5 Describing Data in R
Describing data is the process of summarizing and interpreting information that has been collected through research or observation.
To describe data, we typically use statistical measures such as measures of central tendency (e.g., mean, median, mode) and measures of variability (e.g., range, variance, standard deviation). These measures help us to understand the distribution of the data, including how the data is spread out and whether it is skewed or symmetrical.
When describing data, it’s important to consider the research question or hypothesis that is being investigated. By focusing on the relevant aspects of the data and using appropriate statistical and visual tools, we can better understand the underlying trends and relationships in the data and draw meaningful conclusions that can inform future research or educational practice.
5.1 Central Tendency:
Central tendency measures provide a single value that represents the center or “typical” value of a dataset. The primary measures of central tendency are the mean, median, and mode.
5.1.1 Sample Mean
The sample mean is the average value of a variable in a sample. It is denoted by the symbol “x̄”.
The sample mean, often referred to as the average, is the sum of all data points divided by the total number of data points. The mean is sensitive to extreme values (outliers) and may not always represent the true center of the data.
\(\bar{x} = \frac{1}{n}\sum_{i=1}^{n} x_i\)
where \(\bar{x}\) is the mean, \(n\) is the total number of data points, and \(x_i\) are the individual data points.
In R, we can calculate the mean using the mean()
function. For example:
5.1.2 Median
The median is the middle value of a dataset when it is sorted in ascending or descending order. If the dataset has an odd number of data points, the median is the middle value; if it has an even number of data points, the median is the average of the two middle values. The median is less sensitive to extreme values compared to the mean.
t is represented as:
\(median = \begin{cases} x_{(n+1)/2} &\text{if }n\text{ is odd}\ \frac{x_{n/2} + x_{(n/2)+1}}{2} &\text{if }n\text{ is even} \end{cases}\)

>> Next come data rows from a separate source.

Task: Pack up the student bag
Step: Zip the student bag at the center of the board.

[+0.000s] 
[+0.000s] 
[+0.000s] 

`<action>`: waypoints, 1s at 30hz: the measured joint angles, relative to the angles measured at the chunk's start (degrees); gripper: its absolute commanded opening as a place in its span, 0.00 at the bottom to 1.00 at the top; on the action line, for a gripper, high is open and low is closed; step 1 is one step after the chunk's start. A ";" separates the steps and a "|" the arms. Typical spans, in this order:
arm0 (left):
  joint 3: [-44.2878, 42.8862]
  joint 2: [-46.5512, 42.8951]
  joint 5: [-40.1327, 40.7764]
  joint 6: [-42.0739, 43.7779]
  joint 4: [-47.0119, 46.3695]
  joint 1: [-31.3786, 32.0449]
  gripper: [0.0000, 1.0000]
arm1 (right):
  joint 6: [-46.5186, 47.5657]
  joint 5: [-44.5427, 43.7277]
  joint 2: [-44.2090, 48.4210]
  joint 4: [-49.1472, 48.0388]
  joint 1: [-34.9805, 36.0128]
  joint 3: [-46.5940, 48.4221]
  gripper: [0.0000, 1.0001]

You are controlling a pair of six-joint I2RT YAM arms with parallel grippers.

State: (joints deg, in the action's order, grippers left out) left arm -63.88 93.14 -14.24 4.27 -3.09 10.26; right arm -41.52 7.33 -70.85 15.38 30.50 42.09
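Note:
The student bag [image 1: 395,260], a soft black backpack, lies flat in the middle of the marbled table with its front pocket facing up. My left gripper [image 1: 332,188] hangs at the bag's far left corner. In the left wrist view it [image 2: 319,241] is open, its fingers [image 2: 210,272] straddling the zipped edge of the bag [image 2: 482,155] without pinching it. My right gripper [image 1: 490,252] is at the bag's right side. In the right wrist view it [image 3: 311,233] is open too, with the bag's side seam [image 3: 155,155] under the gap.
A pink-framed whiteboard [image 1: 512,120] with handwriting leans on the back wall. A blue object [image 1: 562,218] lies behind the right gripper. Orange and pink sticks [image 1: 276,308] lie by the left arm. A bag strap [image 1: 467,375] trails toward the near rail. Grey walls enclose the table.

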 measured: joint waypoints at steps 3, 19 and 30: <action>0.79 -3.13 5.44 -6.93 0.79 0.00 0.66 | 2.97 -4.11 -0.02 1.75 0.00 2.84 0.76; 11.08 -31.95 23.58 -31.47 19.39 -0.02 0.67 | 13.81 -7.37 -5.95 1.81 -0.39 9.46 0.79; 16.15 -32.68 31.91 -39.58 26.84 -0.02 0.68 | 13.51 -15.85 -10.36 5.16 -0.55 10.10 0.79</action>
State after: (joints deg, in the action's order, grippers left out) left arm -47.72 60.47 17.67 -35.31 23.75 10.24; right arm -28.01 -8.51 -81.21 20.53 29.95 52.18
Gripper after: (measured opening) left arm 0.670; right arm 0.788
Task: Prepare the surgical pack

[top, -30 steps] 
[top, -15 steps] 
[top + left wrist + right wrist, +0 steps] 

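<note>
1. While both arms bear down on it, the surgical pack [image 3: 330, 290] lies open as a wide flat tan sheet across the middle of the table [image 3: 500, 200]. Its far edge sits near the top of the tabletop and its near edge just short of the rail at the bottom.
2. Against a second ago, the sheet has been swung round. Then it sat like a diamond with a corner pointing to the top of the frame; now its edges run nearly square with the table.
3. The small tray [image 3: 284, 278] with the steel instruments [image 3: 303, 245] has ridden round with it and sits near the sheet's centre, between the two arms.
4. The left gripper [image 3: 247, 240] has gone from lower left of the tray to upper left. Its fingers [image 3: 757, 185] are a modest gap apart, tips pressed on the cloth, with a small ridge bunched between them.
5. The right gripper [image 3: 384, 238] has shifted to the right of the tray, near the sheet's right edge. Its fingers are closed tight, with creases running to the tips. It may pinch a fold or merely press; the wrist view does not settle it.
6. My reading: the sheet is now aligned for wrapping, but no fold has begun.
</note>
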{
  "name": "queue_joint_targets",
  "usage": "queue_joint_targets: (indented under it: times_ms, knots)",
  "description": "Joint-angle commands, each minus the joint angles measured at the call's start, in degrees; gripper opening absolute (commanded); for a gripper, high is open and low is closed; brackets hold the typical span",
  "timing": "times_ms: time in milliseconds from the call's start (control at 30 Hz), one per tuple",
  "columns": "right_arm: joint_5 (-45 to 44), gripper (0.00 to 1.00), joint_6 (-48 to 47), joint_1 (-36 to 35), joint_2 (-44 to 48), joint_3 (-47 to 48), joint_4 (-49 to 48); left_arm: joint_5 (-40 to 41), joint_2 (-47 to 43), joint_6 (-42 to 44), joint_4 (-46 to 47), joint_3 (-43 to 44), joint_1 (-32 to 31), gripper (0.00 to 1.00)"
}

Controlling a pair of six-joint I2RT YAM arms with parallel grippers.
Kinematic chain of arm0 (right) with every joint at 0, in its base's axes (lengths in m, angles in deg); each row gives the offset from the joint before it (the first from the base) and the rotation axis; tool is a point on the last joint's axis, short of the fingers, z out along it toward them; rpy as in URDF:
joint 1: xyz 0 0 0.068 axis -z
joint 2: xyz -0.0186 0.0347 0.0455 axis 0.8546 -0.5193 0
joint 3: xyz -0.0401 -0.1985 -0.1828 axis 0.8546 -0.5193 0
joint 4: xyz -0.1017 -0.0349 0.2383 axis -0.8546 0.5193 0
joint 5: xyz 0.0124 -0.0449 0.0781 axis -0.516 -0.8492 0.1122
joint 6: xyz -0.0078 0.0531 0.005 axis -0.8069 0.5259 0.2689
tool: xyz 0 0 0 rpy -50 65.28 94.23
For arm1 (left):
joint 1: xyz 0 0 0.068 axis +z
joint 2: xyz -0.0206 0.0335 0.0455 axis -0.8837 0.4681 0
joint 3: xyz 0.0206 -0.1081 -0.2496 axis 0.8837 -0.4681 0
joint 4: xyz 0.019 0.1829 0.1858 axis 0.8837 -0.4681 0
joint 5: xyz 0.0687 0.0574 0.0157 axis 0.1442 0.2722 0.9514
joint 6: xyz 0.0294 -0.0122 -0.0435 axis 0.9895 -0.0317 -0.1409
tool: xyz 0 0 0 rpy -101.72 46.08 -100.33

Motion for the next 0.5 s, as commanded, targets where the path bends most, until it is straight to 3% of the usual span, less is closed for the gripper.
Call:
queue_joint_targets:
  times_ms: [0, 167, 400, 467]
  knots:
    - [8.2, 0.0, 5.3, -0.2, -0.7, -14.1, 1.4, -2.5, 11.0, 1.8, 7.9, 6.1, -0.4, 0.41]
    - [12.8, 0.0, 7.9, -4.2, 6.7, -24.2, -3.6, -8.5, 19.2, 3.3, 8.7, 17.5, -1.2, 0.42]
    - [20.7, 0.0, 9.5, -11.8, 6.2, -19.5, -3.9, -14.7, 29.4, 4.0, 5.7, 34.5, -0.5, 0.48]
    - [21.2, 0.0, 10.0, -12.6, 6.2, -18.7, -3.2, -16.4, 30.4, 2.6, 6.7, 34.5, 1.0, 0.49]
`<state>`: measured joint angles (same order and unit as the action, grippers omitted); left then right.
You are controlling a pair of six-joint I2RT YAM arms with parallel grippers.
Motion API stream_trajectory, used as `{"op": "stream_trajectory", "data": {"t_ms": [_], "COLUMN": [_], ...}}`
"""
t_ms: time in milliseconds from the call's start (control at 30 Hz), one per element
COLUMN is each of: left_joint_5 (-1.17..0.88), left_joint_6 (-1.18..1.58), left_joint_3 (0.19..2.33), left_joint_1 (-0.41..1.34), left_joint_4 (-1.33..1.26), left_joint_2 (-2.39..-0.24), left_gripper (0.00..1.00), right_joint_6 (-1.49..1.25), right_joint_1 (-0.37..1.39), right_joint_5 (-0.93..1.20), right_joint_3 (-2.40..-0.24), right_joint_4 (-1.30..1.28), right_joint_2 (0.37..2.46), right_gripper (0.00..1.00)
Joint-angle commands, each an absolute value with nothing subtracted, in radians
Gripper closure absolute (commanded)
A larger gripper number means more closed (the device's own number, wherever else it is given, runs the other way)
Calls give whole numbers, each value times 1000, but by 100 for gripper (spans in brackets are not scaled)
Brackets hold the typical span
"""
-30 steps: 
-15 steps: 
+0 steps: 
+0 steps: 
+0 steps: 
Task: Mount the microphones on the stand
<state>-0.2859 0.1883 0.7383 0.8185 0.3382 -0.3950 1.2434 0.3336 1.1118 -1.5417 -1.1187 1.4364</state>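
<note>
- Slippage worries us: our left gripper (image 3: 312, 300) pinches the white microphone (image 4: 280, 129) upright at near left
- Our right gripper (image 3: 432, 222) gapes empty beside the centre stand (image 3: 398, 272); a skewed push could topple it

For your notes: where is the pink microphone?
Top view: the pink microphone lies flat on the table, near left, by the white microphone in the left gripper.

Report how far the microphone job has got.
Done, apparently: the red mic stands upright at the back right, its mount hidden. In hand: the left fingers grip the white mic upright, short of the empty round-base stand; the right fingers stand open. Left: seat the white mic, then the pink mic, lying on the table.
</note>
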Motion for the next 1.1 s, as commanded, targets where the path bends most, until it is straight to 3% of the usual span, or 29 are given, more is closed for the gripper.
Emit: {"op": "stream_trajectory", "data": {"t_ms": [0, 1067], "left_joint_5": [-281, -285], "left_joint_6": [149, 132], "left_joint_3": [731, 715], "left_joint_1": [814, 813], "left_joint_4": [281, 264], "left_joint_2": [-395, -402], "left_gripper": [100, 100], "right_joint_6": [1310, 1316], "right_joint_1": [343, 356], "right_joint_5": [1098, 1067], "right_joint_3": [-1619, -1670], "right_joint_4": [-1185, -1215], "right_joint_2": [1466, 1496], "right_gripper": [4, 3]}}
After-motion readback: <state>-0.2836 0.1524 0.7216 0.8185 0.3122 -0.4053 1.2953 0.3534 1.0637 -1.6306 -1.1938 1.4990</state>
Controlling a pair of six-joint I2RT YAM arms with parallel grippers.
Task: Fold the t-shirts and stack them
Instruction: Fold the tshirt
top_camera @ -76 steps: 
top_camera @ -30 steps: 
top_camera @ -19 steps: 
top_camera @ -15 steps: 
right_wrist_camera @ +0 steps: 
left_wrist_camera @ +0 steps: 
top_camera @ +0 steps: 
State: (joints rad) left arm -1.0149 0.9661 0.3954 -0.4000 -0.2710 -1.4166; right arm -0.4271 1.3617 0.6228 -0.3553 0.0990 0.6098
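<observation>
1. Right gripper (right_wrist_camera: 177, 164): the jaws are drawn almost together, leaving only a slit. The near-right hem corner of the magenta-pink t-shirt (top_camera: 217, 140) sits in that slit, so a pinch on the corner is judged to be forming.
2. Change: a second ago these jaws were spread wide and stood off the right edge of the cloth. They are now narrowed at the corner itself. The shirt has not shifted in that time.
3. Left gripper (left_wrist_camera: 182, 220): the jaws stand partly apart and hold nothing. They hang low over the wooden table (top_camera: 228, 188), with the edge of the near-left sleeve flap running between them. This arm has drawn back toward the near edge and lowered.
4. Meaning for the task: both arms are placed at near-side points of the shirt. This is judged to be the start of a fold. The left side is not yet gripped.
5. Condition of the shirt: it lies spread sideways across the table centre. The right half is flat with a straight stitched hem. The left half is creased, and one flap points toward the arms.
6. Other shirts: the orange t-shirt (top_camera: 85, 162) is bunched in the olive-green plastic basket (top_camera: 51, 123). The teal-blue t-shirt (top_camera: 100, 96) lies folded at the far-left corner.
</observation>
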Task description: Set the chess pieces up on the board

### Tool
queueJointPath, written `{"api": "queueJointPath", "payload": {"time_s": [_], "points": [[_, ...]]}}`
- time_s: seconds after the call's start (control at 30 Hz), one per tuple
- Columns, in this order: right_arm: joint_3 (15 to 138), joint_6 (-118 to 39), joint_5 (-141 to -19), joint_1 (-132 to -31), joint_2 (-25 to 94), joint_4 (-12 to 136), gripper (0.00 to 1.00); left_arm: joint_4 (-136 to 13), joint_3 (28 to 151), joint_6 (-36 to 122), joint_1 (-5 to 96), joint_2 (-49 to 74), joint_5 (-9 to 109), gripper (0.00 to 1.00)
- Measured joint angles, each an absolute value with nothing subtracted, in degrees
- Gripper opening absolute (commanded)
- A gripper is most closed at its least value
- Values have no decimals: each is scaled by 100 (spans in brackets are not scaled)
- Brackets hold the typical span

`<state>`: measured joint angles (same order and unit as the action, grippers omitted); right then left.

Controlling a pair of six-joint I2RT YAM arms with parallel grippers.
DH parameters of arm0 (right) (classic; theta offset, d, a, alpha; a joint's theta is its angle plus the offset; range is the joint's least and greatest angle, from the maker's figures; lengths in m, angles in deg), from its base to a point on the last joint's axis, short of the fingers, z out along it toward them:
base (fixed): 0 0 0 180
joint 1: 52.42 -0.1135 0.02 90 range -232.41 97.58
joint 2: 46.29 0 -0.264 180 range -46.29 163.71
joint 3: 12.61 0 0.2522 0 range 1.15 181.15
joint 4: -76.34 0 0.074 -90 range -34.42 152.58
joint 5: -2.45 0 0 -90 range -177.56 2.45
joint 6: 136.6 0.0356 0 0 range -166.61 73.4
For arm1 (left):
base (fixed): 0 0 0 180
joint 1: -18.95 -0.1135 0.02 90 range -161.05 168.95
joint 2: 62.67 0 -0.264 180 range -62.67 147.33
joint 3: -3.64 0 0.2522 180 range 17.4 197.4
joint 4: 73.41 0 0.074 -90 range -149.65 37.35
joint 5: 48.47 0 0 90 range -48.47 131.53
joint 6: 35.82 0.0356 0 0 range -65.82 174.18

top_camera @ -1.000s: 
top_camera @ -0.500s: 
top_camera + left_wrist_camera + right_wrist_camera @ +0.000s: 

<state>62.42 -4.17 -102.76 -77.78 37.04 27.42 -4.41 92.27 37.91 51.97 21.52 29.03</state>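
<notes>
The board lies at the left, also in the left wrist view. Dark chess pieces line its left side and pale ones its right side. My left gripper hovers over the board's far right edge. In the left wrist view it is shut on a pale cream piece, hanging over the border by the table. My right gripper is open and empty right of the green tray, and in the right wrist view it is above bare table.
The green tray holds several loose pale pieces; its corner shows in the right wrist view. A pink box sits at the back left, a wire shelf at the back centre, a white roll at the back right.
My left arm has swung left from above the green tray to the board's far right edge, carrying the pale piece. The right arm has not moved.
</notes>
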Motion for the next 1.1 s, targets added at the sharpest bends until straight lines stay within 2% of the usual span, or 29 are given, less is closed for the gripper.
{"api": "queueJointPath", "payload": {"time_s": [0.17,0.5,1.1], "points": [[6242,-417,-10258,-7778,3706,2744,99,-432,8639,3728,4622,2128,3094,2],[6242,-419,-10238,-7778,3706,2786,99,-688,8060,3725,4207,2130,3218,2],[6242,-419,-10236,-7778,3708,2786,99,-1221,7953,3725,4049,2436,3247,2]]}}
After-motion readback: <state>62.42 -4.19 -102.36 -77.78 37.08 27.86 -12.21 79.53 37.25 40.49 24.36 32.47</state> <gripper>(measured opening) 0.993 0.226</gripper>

where \(n\) is the total number of data points, and \(x_{(n+1)/2}\) and \(x_{n/2}\) are the middle values for odd and even \(n\) respectively.
5.2 Measures of Dispersion
Measures of dispersion are statistical values that describe the degree of spread or variability of a dataset. There are several measures of dispersion, including the range, interquartile range, variance, and standard deviation. In this section, we will discuss each measure of dispersion and its formula in detail.
5.2.1 Range:
The range is the simplest measure of dispersion that gives the difference between the maximum and minimum values in a dataset. It provides an idea of how spread out the data is. However, it is highly sensitive to outliers and does not provide information about the distribution’s shape. The formula for the range is as follows:
\[\begin{equation} Range = Max(X) - Min(X) \end{equation}\]The range() function returns the difference between the maximum and minimum values in a dataset, providing a measure of the spread of data around them.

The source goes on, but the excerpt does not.